WHAT TO DO
Begin at the line below that has "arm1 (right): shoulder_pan" and stop after the line that has "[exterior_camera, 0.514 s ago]". Please restate only those lines, word for word.

SUPPLIED INFORMATION
=== Begin Enclosure ===

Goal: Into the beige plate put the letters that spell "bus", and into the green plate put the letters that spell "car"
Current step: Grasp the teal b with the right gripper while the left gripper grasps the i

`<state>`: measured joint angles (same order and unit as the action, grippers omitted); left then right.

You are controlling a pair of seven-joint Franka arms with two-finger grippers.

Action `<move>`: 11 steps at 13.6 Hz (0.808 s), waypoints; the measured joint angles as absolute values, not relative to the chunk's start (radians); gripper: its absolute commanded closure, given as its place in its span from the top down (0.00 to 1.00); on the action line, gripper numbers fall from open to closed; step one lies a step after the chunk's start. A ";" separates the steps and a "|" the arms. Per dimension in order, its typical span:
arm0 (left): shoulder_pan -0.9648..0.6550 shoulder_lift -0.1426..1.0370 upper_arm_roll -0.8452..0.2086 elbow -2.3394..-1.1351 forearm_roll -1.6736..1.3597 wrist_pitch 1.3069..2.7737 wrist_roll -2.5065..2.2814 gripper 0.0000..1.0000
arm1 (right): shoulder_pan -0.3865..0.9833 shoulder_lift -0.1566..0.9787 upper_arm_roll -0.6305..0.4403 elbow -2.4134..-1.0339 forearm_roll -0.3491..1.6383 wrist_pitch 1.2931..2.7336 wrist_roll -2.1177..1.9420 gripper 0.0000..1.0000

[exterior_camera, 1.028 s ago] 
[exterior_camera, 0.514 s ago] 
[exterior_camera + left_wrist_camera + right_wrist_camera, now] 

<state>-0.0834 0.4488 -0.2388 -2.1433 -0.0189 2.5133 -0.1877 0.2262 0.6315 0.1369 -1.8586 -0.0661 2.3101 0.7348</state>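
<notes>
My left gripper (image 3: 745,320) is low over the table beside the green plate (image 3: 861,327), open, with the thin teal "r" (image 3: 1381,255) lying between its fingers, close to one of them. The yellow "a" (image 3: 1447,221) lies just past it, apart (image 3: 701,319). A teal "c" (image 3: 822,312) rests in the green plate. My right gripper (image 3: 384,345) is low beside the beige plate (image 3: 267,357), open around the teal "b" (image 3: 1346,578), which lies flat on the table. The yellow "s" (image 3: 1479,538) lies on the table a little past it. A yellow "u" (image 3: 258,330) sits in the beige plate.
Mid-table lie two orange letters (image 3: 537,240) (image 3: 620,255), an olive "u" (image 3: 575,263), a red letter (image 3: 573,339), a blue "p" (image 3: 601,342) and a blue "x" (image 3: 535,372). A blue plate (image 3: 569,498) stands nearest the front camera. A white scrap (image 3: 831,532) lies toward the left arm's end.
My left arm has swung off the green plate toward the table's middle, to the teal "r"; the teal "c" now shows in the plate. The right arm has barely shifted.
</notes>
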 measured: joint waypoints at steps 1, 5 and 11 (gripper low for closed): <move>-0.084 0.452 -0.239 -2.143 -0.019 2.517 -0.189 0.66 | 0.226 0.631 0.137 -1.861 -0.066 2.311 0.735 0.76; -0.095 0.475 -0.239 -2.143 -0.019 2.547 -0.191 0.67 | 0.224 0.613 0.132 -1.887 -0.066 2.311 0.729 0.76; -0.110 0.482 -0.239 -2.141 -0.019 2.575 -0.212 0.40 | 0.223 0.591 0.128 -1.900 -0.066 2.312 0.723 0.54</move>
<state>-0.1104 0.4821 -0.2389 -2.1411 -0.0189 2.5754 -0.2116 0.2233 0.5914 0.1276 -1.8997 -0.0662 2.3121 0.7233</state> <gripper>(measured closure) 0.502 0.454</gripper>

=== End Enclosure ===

RESULT OF THIS EXERCISE
arm1 (right): shoulder_pan -0.3865..0.9833 shoulder_lift -0.1566..0.9787 upper_arm_roll -0.6305..0.4403 elbow -2.4134..-1.0339 forearm_roll -0.3491..1.6383 wrist_pitch 1.2931..2.7336 wrist_roll -2.1177..1.9420 gripper 0.0000..1.0000

[exterior_camera, 1.028 s ago] 
[exterior_camera, 0.514 s ago] 

This finishes the answer to the exercise.